Tweeting: "Beale Street Blues," Duke Ellington and Johnny Hodges, Back to Back.
Oh, we're going to be so sick of these two pages!
Someone this week said I looked as if I were going to a gallery opening after work, which was a nice compliment. Then my one of my shoes fell apart as I crossed the atrium on the way to a sandwich. Only time I ever saw the lead security person crack a smile and I no longer looked as if I were headed to a gallery. Nice while it lasted!
In 1959, I could have been heading to New Art Center to snap up Andre Derain's "Head of a Child" for $300 ($2,400). Blurbage: "This tender sketch is by the notable French painter and sculptor who, with Matisse and Viaminck, formed the heart of the Fauve exhibit in Paris in 1905 and who died in 1954."
Thank you, Vogue, for the tiny art history lesson!
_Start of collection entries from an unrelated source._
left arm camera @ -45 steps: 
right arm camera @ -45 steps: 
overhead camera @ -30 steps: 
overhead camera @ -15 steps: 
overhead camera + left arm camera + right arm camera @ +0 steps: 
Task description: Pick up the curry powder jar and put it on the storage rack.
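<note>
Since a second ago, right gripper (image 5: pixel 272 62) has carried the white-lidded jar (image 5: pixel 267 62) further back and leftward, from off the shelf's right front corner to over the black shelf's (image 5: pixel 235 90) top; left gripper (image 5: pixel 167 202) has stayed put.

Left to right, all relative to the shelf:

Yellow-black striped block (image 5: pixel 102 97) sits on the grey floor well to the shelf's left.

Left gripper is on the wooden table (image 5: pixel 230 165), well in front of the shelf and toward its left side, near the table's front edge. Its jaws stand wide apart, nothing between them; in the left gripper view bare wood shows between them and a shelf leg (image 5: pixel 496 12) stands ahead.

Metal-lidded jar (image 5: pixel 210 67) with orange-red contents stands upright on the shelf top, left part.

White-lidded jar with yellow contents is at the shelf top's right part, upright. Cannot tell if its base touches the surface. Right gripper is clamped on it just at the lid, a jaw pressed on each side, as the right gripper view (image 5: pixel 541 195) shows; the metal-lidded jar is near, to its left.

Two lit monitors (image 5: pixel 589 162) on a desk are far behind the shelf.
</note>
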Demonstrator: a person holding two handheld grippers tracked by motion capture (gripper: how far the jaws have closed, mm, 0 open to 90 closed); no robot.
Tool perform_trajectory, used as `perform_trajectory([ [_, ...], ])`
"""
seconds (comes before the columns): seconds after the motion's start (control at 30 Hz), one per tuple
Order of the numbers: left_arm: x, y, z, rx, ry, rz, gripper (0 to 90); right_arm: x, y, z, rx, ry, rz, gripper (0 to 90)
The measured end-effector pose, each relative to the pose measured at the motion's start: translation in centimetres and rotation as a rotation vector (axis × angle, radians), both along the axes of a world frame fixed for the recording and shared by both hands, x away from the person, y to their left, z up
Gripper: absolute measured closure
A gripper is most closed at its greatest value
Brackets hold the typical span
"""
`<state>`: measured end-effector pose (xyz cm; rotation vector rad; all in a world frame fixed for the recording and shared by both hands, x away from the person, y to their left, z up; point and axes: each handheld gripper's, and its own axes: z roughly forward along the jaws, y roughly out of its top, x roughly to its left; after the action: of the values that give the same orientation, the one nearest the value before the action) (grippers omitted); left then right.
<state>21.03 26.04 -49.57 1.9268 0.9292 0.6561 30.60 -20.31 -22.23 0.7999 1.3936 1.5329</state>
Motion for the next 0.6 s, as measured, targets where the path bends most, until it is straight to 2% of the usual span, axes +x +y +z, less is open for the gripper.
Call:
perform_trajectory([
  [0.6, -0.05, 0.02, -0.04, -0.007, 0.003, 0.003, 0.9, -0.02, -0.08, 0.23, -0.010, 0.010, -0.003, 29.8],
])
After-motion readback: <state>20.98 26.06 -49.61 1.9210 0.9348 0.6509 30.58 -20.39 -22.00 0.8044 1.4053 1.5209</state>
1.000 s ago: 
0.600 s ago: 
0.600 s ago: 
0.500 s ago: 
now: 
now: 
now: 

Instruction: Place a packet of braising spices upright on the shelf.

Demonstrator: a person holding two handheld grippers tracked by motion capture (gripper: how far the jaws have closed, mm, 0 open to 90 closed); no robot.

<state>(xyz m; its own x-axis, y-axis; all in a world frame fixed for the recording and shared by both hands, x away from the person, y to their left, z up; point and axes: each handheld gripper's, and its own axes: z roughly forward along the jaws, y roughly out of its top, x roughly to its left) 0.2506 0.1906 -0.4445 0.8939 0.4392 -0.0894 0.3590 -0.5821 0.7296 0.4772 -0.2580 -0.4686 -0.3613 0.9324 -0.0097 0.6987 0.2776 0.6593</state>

Here is Derain's Charing Cross Bridge, from the Musee D'Orsay.
In trying to figure this out, I came across a very interesting account of an auction of French art in 1922. Several of Derain's works were sold, among works by Picasso, Matisse, Courbet and the American artist Arthur B. Davies (never heard of him). The article noted that many of the works were bought by other artists; one of them was the photographer Arnold Genthe, famous for his photos of San Francisco's Chinatown. All had been owned by Dikran Khan Kelekian, a mysterious collector of Islamic art, who apparently scooped up several stacks of paintings, drawings and sketches in Paris at the turn of the century. Also a mysterious death: fell from the 21st floor of a hotel in New York in 1951.
Dikran Khan Kelekian, stolen from Flickr |
(Speaking only monetarily, works that went for $100 in 1922 would have sold for $172 in 1959: yet $100 in 1959 became $800 this year.)
I don't think I would have paid $300 for that drawing and I would have been a total idiot because here is a page from his sketch book that a Russian dealer is selling for $5,000.00:
This March, at the same time a Jackson Pollock painting was in the news, this painting by Derain was offered by Christies. Having never heard of Derain, this made no impression - or post impression - on me at all.
This was supposed to go for $15 million dollars, but no one wanted it. Must have been ind of awkward! But, still, whoever was smart enough to buy the little sketch probably did very well indeed.